Would you return the lines between the one holding "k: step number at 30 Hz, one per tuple" and the one holding "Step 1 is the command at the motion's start", inclusive, and only those, exactly as they stand in the listing below?

○ ○ ○ ○ ○

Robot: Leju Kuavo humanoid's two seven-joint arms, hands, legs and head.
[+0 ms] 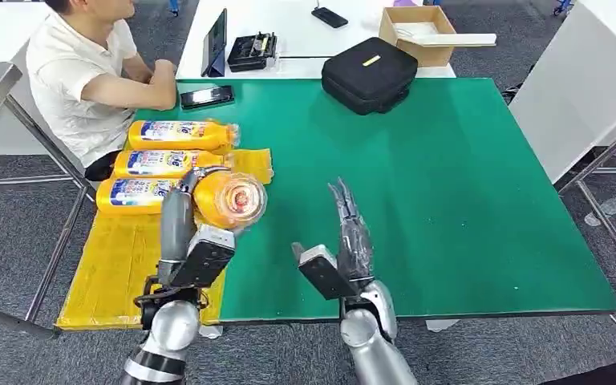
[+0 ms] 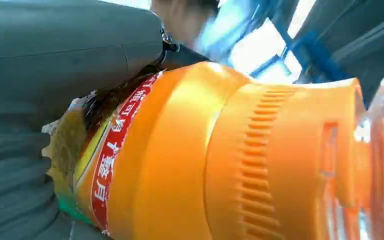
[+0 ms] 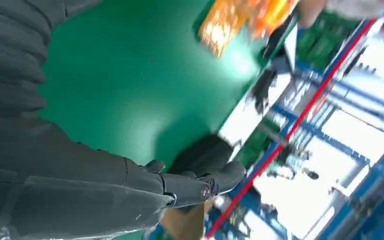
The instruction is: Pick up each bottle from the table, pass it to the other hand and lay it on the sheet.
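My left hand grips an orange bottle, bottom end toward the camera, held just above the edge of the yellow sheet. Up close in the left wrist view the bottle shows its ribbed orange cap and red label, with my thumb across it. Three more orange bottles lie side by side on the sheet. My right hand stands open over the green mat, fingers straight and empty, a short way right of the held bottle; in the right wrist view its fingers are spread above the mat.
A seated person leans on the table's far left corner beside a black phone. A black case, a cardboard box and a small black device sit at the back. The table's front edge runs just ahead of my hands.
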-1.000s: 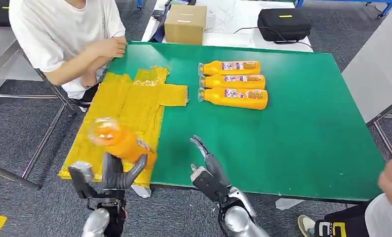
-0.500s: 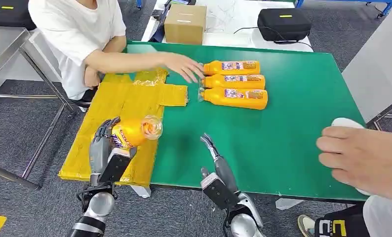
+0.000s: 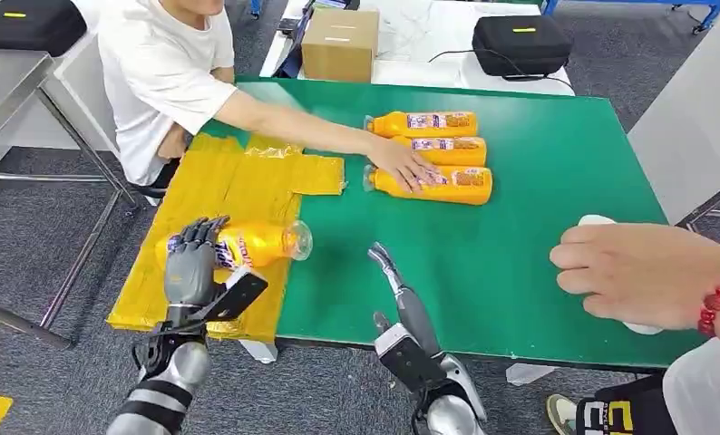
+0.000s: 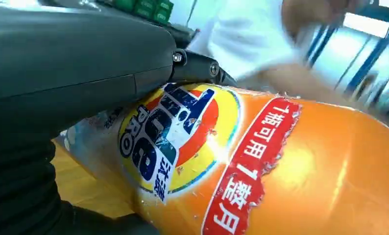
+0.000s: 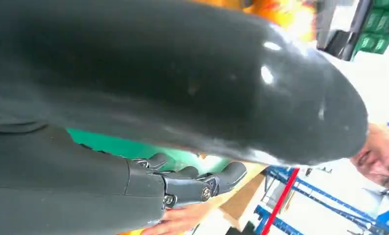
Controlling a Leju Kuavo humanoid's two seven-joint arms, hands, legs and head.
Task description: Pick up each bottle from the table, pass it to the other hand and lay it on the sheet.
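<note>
My left hand (image 3: 193, 265) grips an orange bottle (image 3: 252, 244) lying on its side over the yellow sheet (image 3: 220, 195), cap end toward the green table (image 3: 538, 181). The left wrist view shows its label (image 4: 182, 132) close up under my thumb. My right hand (image 3: 400, 299) stands open over the table's near edge, holding nothing; its fingers (image 5: 192, 186) are spread. Three more orange bottles (image 3: 433, 148) lie side by side at the table's far middle. A person's hand (image 3: 402, 168) rests on the nearest one.
A person in a white shirt (image 3: 161, 72) sits at the far left, arm stretched across the sheet. Another person's hand (image 3: 637, 276) with a red bracelet reaches in at the right over a white object. A cardboard box (image 3: 340, 43) and a black case (image 3: 522, 43) stand behind the table.
My left hand has turned the bottle onto its side and lowered it toward the sheet. The seated person's arm has reached onto the bottles. The hand on the right has come in.
</note>
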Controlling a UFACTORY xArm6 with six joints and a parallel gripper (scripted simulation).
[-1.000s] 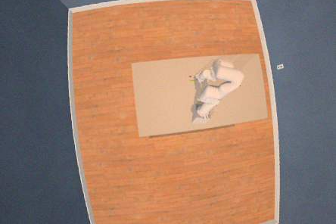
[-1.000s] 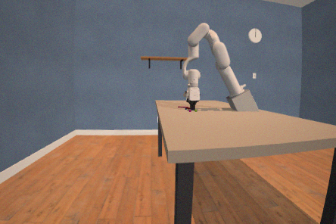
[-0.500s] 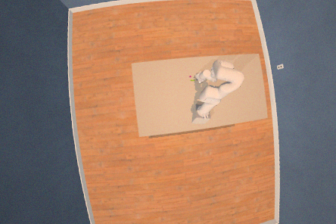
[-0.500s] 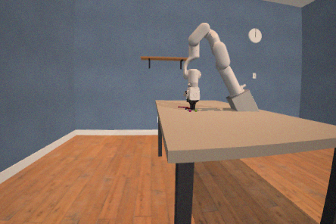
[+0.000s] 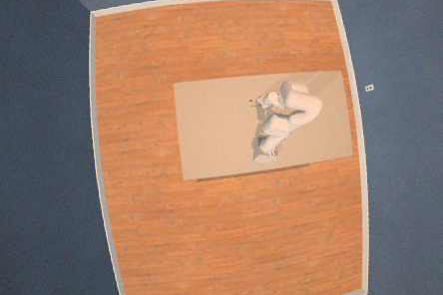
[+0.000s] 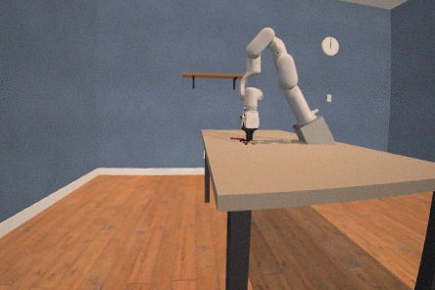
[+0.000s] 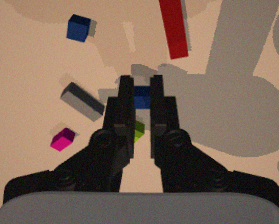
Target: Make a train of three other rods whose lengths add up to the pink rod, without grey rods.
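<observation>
1. Wrist view, nearest: tool (image 7: 142, 92) pointing down at bench (image 7: 30, 43), black fingers drawn nearly together.
2. Tool closed on small blue rod (image 7: 142, 98), seen betw. the fingertips. Grip is firm: fingers stopped on the rod, not fully shut.
3. Lime rod (image 7: 138, 129) just below/behind the blue one, mostly hidden betw. the fingers; only a short green bit shows. Touching the tool or not: can't tell.
4. Left of tool: magenta rod (image 7: 62, 139) near the lower left, lying apart from the others.
5. Grey rod (image 7: 83, 98) slanted, just left of the left finger, not touching it as far as visible.
6. Further out, upper left: second blue rod (image 7: 78, 28), well apart from the rest.
7. Furthest: red rod (image 7: 170, 8), long, running up and out of the frame top, its near end close above the tool tips, w/ a gap.
8. Pink rod: not visible in any view.
9. Exterior view: arm (image 6: 283, 68) folded over, tool down at bench surface by the rod cluster.
</observation>
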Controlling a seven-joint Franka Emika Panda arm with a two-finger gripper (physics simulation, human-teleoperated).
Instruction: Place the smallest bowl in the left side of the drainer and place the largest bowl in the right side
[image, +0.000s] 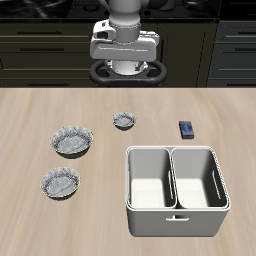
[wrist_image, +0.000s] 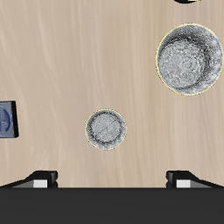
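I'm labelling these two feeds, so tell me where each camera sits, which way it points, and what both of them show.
Exterior view: in front of and above the table, facing the robot; shows the arm and gripper, three bowls, the drainer.
Wrist view: on the gripper, looking straight down at the table; its fingertips show at the frame's edge.
Shared: the smallest bowl, a wider bowl, a small blue object.

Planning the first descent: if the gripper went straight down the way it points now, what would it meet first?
Probably bare table, close beside the smallest bowl. The gripper looks open and holds nothing; depth is unclear.
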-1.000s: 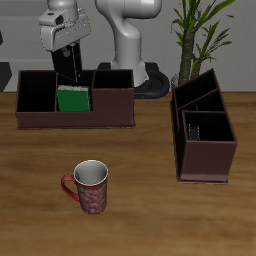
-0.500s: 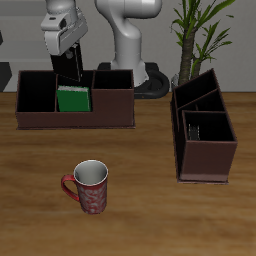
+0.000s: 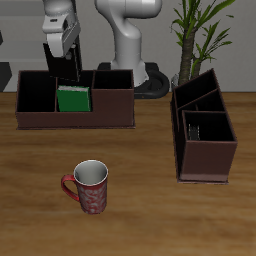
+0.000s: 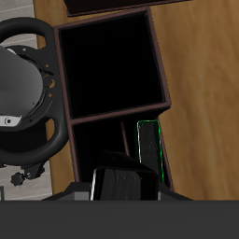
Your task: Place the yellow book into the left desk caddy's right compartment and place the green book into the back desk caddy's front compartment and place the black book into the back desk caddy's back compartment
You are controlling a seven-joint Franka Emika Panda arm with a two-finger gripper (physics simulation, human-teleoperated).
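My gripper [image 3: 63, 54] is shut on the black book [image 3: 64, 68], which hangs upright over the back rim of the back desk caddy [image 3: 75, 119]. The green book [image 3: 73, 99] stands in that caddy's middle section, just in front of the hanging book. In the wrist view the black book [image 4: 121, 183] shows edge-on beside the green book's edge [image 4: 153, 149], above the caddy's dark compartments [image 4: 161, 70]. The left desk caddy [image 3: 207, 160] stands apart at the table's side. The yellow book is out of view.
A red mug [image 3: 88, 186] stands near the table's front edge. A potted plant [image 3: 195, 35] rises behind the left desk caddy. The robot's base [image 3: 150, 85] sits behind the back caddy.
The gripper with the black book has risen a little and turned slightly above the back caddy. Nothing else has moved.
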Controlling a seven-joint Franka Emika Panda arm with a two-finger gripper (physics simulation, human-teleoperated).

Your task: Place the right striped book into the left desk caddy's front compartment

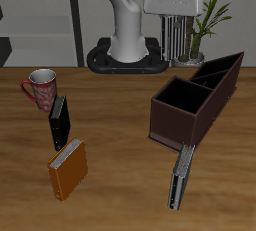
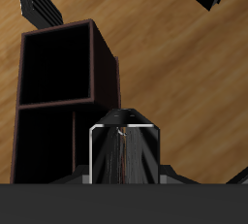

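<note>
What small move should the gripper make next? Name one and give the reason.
Probably shift the gripper sideways and toward the table's front edge, keeping its height. It holds the right striped book upright, high above the left desk caddy. The wrist view shows the book off to the side of the front compartment, not over it, so lowering now would likely miss.

A warm wooden desk (image 1: pixel 120 190) with a pronounced grain fills the foreground, evenly lit and casting only soft shadows. Behind its far edge stands a grey shelving unit (image 1: pixel 40 15) (its lower shelves partly in shade), set against a pale wall (image 1: pixel 88 5). Farther along, a green potted plant (image 1: pixel 212 5) spreads long leaves before the same light wall, beyond the desk's back edge.
</note>
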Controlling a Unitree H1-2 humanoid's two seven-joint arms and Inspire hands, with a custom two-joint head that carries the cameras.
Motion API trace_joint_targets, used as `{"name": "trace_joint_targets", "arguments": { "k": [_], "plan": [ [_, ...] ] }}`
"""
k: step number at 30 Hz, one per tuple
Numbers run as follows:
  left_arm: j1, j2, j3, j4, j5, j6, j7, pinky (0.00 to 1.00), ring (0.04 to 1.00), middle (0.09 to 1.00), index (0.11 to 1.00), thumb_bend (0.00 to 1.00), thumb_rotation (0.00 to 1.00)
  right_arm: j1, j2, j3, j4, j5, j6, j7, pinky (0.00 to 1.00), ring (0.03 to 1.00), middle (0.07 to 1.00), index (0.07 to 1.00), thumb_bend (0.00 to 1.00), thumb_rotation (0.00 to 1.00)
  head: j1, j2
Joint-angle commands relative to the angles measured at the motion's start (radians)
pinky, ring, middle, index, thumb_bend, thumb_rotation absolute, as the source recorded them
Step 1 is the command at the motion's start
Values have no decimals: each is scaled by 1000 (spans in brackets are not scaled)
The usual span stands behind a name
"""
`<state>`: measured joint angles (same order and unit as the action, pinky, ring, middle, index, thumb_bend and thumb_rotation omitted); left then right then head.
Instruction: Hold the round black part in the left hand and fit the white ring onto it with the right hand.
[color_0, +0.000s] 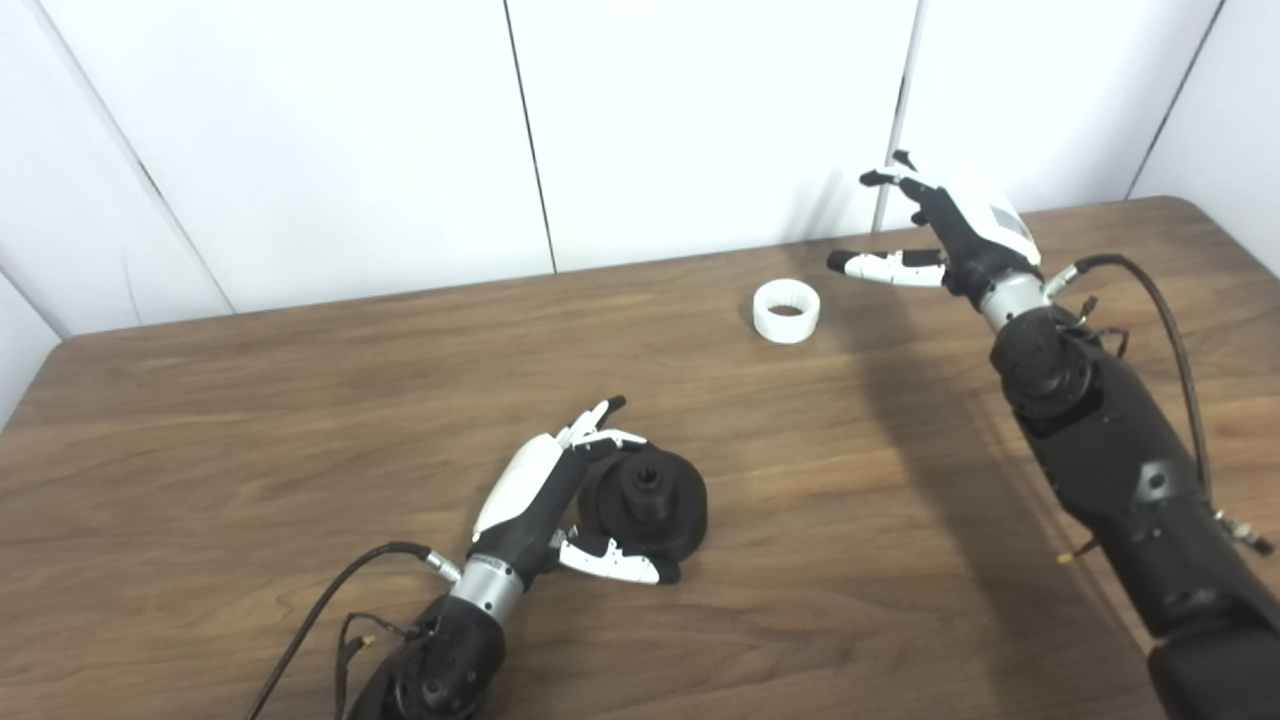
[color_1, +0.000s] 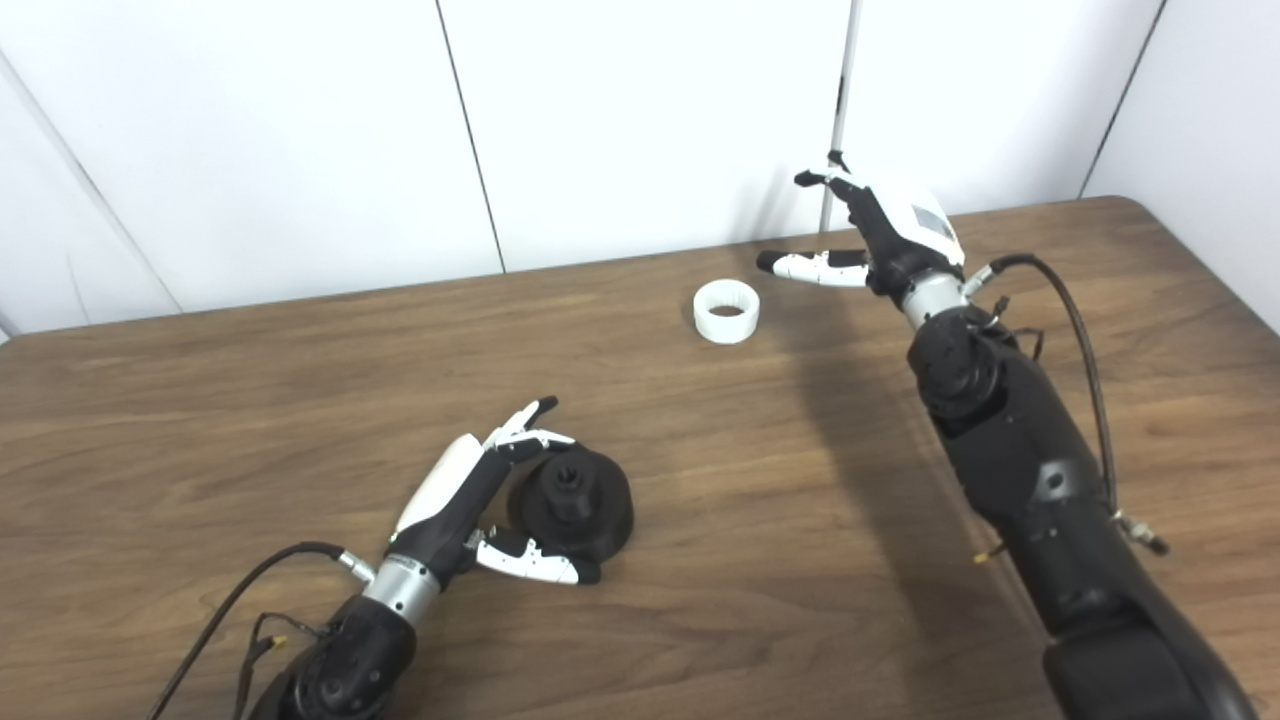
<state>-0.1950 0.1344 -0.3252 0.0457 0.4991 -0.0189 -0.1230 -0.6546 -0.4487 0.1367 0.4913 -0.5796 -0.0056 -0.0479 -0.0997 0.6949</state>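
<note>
Just beside my left hand (color_0: 540, 500), whose fingers curl loosely around it without clamping, the round black part (color_0: 645, 505) sits on the wooden table (color_0: 300, 450). Farther off, my right hand (color_0: 950, 240) hovers spread and empty, the white ring (color_0: 786, 311) lying near its thumb.
</note>
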Motion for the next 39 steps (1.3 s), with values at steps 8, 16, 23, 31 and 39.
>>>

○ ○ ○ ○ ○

Reply:
k: step number at 30 Hz, one per tuple
Numbers run as follows:
  left_arm: j1, j2, j3, j4, j5, j6, j7, pinky (0.00 to 1.00), ring (0.04 to 1.00), middle (0.09 to 1.00), index (0.11 to 1.00), thumb_bend (0.00 to 1.00), thumb_rotation (0.00 to 1.00)
  right_arm: j1, j2, j3, j4, j5, j6, j7, pinky (0.00 to 1.00), ring (0.03 to 1.00), middle (0.07 to 1.00), index (0.07 to 1.00), thumb_bend (0.00 to 1.00), thumb_rotation (0.00 to 1.00)
  head: j1, j2
Joint-angle commands relative to the angles measured at the motion's start (radians)
pinky, ring, middle, index, thumb_bend, thumb_rotation absolute, as the source recorded them
Step 1 is the command at the motion's start

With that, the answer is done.